GDPR vs DPDP Act: Key Differences Every Compliance Team Should Know

Two Frameworks, One Goal

The EU's General Data Protection Regulation (GDPR) and India's Digital Personal Data Protection Act 2023 (DPDP Act) both aim to protect individuals' right to control their personal data, but they take meaningfully different approaches to achieving that goal. For global organisations operating in both markets, understanding these differences is essential for avoiding compliance gaps and building programmes that satisfy both laws efficiently.

The GDPR, which came into force in 2018, is a comprehensive, principles-based regulation with detailed prescriptive requirements. The DPDP Act, while taking inspiration from GDPR and other global frameworks, makes deliberate choices to depart from the European model — particularly in its reliance on delegated rule-making by the Government of India.

Territorial Scope: Who Does Each Law Cover?

GDPR applies to organisations established in the EU/EEA, and to organisations outside the EU that offer goods or services to EU residents or monitor their behaviour. The 'establishment' principle means a non-EU company with an EU office is covered regardless of where its data processing occurs.

The DPDP Act applies to the processing of digital personal data within India and — critically — to the processing of data of Indian residents by organisations outside India when it occurs in connection with an activity related to offering goods or services to Data Principals within India.

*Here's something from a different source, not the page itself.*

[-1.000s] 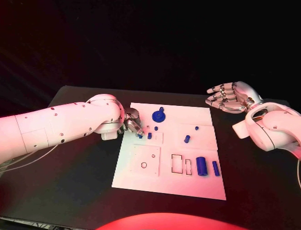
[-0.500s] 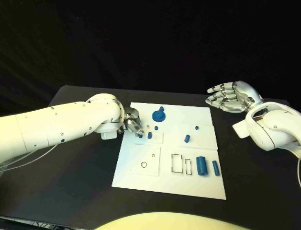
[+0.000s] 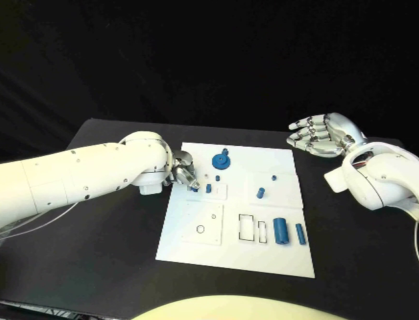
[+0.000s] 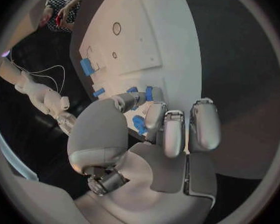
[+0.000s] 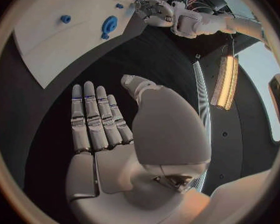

Like GDPR, the DPDP Act has an extraterritorial reach that makes it relevant to any global business with Indian customers.

Lawful Basis for Processing: A Fundamental Divergence

This is arguably the most significant structural difference between the two regimes. GDPR provides six lawful bases for processing: consent, contract, legal obligation, vital interests, public task, and legitimate interests. The 'legitimate interests' basis is widely used in practice, allowing organisations to process data when their interests are balanced against the individual's rights.

The DPDP Act takes a different approach: it recognises consent as the primary lawful basis, supplemented by 'deemed consent' for a defined list of situations (including employment, medical emergencies, and legal proceedings). Critically, the DPDP Act does not include a general 'legitimate interests' basis. This means organisations that rely heavily on legitimate interests for analytics, fraud prevention, or direct marketing in their GDPR compliance programme must reassess those activities under DPDP.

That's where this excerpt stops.